Should We Work from Home… Permanently?

This is the story of how the benefits of remote work are changing office culture

In our status quo of remote work, many who left office spaces do not want to go back. Since the coronavirus pandemic began, 62 percent of employed Americans have worked from home—and three in five of those remote workers prefer not to return to the office once public health restrictions are lifted.

Many tech companies have already told employees they could work from home indefinitely. To many advocates of face-to-face meetings and office collaboration, this can come as a shock: After the COVID-19 pandemic, considering all the challenges of remote work, why would people choose to work from home…permanently?

As the COVID-19 crisis makes us question whether traditional office culture should continue to be our primary mode of work, it’s helpful to look at the benefits of working from home for employees’ time, bank account, and health. In this post, we’ll examine these benefits in the context of the relationship between remote work and digital well-being.


Working from Home Maximizes Employee Time

One of the most obvious benefits to employees working from home is having more time. From eliminating a long commute to avoiding transitioning between conference rooms to skipping chatter about office politics from co-workers, remote workers have gotten a lot of their day back. What’s more, teleworking has not just maximized employees’ personal time, but also their workday—69 percent of work-at-home American employees said their productivity levels are the same or higher compared to their in-office work schedule. This suggests a home office is just as effective as conventional office space for getting work done.

The implication is that working from home full-time will lead to better time allocation for both employees and for employers. Working remotely also gives employees a more flexible schedule for how they spend their work time. This is useful for decreasing burnout, which 81 percent of employees believe should be a top priority for employers and is a critical component of digital well-being.


Remote Working Saves Money for Employees & Employers

Working from home saves employees more than just daily commute time. Remote employees also reduce their spending on expenses like car maintenance, gasoline, and parking fees. And while having children at home during the workday has been challenging for many working parents, those with solo-playing children have saved on the substantial cost of childcare. These savings can average up to $6,500 saved per household, per year.

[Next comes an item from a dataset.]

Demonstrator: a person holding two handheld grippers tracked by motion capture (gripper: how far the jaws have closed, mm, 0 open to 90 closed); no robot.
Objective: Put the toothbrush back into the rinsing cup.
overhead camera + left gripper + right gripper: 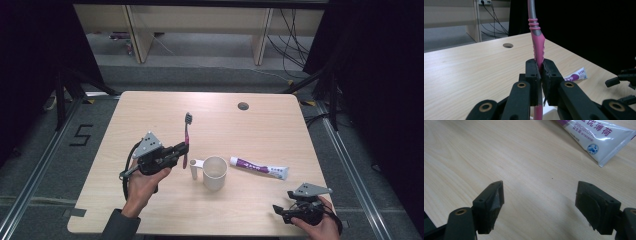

Employers have also seen substantial savings from embracing a flexible work at home policy. Downsizing office space can have a huge impact on an organization’s bottom line by reducing utility costs and real estate expenditures. For example, in 2015 the U.S. Patent and Trademark Office saved an estimated $38.2 million in real estate avoidance costs thanks to remote workers freeing up their office environment. In addition to saving money on office space, employers who embrace remote work can also reduce their employee retention and recruiting costs, as 54 percent of workers would change jobs in order to have the choice of working remotely.


Working from home saves employees more than just daily commute time. Remote employees also reduce spending on expenses like car maintenance, gasoline, and parking fees.


Working from Home Improves Health & Digital Wellness

In addition to saving time and money, remote work offers significant benefits for mental health and digital wellness. Those working from home enjoy much better work-life balance, as they are better able to take breaks in the workday for exercise and to prepare healthier meals. Choosing telecommuting over a daily drive also benefits employee wellness, as commuting via car has been linked to both higher stress levels and respiratory problems from pollution.

Having healthier remote employees also leads to significant benefits for employers. 82 percent of telecommuters said remote work helped lower their stress levels, and 69 percent reported lower absenteeism. This suggests a remote workforce takes fewer sick days and is better prepared to be productive and innovate when they’re on the job.


The Benefits of Working from Home Are Driving Permanent Change

Remote work has become primary, and will remain as an option after the COVID-19 pandemic ends. As you and your human resources team plan the reopening of your offices, it’s important to offer your new remote workforce the flexibility to choose where they work. This will help your staff weigh the balance of the perks of remote work alongside the advantages of shared office space. The result will be a workforce that maximizes time, reduces expenses, and improves their digital wellbeing.